DIRECTIONS FOR THIS TASK —
The answer is to be an exact copy of the lines below running from the line with "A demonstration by" down to the line with "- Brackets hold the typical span", both ends included, and nothing more.

DATA SEGMENT —
□ □ □ □ □ □ □

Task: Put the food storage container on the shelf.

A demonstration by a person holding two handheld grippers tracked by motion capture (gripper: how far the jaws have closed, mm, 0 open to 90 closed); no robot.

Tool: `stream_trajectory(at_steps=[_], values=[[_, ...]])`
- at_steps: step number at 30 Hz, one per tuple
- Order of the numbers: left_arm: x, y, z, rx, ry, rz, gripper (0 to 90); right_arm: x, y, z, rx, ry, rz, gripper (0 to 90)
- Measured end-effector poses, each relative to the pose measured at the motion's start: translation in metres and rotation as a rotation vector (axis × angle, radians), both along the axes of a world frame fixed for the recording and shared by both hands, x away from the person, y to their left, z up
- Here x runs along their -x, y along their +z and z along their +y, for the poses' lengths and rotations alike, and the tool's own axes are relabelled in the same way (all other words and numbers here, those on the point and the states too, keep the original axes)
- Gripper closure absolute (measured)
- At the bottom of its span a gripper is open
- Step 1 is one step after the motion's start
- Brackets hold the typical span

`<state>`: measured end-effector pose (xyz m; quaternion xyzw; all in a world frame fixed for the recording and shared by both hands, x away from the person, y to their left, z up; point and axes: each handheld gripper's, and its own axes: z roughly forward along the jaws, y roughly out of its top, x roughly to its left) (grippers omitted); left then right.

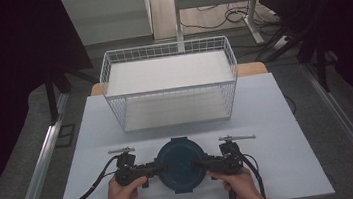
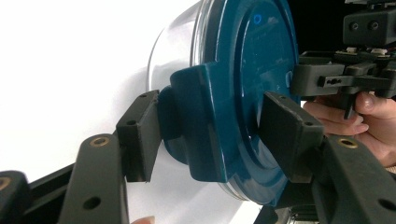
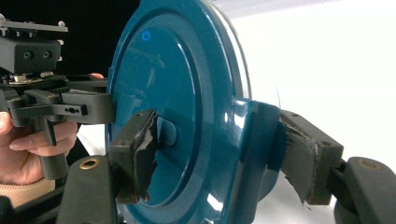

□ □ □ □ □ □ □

ANSWER FOR THIS EXERCISE —
A demonstration by a person holding two handheld grippers tracked by motion capture (gripper: how far the jaws have closed, mm, 0 open to 90 closed); no robot.

Tool: `stream_trajectory(at_steps=[_], values=[[_, ...]])`
- at_steps: step number at 30 Hz, one per tuple
- Order of the numbers: left_arm: x, y, z, rx, ry, rz, gripper (0 to 90); right_arm: x, y, z, rx, ry, rz, gripper (0 to 90)
- Measured end-effector poses, each relative to the pose measured at the motion's start: translation in metres and rotation as a rotation vector (axis × angle, radians), both along the axes of a world frame fixed for the recording and shared by both hands, x away from the person, y to their left, z up
- Here x runs along their -x, y along their +z and z along their +y, for the poses' lengths and rotations alike, and the tool's own axes are relabelled in the same way (all other words and numbers here, those on the point and the states too, keep the original axes)
- Gripper closure absolute (measured)
- At the bottom of its span a gripper is open
- Step 1 is one step after the motion's start
- Brackets hold the typical span

Nothing more is required for this answer.